Teresita Fernández (b. 1968, Miami, FL, lives and works in Brooklyn, NY) is best known for her prominent public installations and experiential large-scale sculptures that evoke striking landscapes. Her work, often inspired by natural wonders—meteor showers, the aurora borealis, cloud formations, fire, and the night sky—invites an individualised experience of the work and the space it occupies. Fernández places particular importance in her choice of medium, playing with the limitations of materials and employing those such as gold, graphite, and other minerals that have complicated histories often tied to colonialism. All of her work, from her immersive installations to her small graphite panels, is characterised by an interest in perception and the psychology of looking. In 2015, Fernández installed her largest public art project to date, Fata Morgana, in New York’s Madison Square Park. The work was composed of six mirrored canopies suspended above the park’s central lawn, and its title refers to the visible yet illusory line that hovers right above the horizon. In using metal to achieve the effect of a natural floating apparition, Fernández challenges the inherent characteristics of the material.
Read MoreFor her 2017 exhibition at Lehmann Maupin New York, titled, Fire (America), Fernández presented a 16-foot glazed ceramic panel depicting a nocturnal image of fire, a series of burned, laser-cut landscapes on paper, and a site-specific installation that resembled a horizon line composed of charred lump charcoal applied directly to the gallery walls. In these works, Fernandéz references the 'slash-and-burn' technique used by Native Americans to create land for farming through the deliberate burning of forests, a process that essentially designed the American landscape. Using the universal image of fire as her motif, and the scorched residue of wood as her medium, Fernández contemplates the environmental and social history of America.

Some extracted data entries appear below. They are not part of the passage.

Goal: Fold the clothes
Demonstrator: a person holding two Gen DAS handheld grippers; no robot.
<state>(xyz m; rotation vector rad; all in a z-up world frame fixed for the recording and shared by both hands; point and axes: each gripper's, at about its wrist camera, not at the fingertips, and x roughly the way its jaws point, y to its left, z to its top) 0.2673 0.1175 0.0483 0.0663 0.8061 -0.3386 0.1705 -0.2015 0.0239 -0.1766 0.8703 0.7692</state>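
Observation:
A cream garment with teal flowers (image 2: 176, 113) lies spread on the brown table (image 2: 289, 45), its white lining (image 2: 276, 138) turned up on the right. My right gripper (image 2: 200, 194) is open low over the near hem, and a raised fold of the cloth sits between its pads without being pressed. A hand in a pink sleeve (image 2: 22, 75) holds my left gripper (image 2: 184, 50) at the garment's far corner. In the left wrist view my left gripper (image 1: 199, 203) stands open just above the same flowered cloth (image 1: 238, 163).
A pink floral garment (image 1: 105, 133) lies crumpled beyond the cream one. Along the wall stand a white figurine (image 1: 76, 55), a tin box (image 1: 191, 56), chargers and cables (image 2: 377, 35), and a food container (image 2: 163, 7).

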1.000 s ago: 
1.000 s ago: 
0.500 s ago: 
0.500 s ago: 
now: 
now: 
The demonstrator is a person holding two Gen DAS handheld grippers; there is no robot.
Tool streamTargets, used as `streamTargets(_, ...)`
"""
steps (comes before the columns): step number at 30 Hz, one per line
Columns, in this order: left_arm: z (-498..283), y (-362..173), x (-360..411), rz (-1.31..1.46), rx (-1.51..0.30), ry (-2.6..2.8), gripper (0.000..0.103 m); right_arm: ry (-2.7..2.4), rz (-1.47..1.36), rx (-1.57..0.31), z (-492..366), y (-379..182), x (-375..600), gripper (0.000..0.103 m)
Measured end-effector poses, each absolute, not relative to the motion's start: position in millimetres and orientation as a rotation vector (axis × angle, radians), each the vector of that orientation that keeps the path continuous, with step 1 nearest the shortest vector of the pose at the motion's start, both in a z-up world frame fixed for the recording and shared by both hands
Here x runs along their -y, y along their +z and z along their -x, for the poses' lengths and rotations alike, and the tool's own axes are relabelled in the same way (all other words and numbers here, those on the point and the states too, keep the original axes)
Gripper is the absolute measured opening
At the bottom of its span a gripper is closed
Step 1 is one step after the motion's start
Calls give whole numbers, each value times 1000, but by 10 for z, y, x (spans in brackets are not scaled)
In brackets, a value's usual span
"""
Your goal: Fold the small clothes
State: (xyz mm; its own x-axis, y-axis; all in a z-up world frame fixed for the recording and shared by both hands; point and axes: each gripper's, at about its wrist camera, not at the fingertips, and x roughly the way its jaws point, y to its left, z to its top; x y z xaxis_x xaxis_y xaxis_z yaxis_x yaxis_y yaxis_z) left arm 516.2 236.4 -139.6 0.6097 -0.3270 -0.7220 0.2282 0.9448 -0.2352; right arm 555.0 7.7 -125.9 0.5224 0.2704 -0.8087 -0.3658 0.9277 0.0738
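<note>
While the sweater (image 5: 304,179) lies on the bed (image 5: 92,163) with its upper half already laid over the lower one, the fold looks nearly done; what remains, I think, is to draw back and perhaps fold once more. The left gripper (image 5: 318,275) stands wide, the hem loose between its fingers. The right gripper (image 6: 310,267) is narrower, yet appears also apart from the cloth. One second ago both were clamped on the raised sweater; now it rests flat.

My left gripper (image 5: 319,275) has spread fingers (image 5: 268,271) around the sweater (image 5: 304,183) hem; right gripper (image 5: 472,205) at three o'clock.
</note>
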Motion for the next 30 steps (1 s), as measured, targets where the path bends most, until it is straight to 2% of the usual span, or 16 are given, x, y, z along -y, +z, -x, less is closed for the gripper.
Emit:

Fernández received a BFA from Florida International University, Miami, in 1990 and an MFA from Virginia Commonwealth University, Richmond, in 1992. Solo exhibitions of her work have been organised at Olana State Historic Site, Hudson, NY (2017); Mass MoCA, North Adams, MA (2014); Museum of Contemporary Art, North Miami, FL (2011); Modern Art Museum of Fort Worth, TX (2011); Museum of Contemporary Art Cleveland, OH (2011); USF Contemporary Art Museum, University of South Florida, Tampa, FL (2009); and Centro de Arte Contemporáneo de Málaga, Spain (2005). She has produced a number of site-specific commissions including Double Glass River, Grace Farms, New Canaan, CT (2015); Fata Morgana, Madison Square Park, New York (2015); Golden (Panorama), Aspen Art Museum, CO (2014); Nocturnal (Navigation), United States Coast Guard, Washington, DC (2013); Stacked Waters, Blanton Museum of Art, University of Texas, Austin, TX (2009); Starfield, AT&T Stadium, Arlington, TX (2009); Blind Blue Landscape, Benesse Art Site, Naoshima, Japan (2009); and Seattle Cloud Cover, Olympic Sculpture Park, Seattle, WA (2006). Select group exhibitions featuring her work include Visionary Aponte: Art and Black Freedom, Little Haiti Cultural Center, Miami (2017); Beyond the Horizon: Contemporary Landscape, Cameron Art Museum, Wilmington, NC (2017); Cuban Forever Revisited, Pizzuti Collection, Columbus, OH; A Material Legacy: The Nancy A. Nasher and David J. Haemisegger Collection of Contemporary Art, Princeton University Art Museum, Princeton, NJ (2016); Cuban America: An Empire State of Mind, Lehman College Art Gallery, Bronx, NY (2014); Our America: The Latino Presence in American Art, Smithsonian Art Museum, Washington, DC (2013–2014); and Pattern: Follow The Rules, Eli and Edythe Broad Art Museum, East Lansing, MI; traveled to Museum of Contemporary Art Denver, CO (2013). Fernández’s work is featured in numerous international public and private collections, including Albright-Knox Art Gallery, Buffalo, NY; Institute of Contemporary Art, Miami; Israel Museum, Tel Aviv, Israel; Fondation Louis Vuitton, Paris; Museum of Fine Arts, Boston; The Museum of Modern Art, New York; Pennsylvania Academy of the Fine Arts, Philadelphia; Pérez Art Museum, Miami; San Francisco Museum of Modern Art, CA; and Walker Art Center, Minneapolis, MN.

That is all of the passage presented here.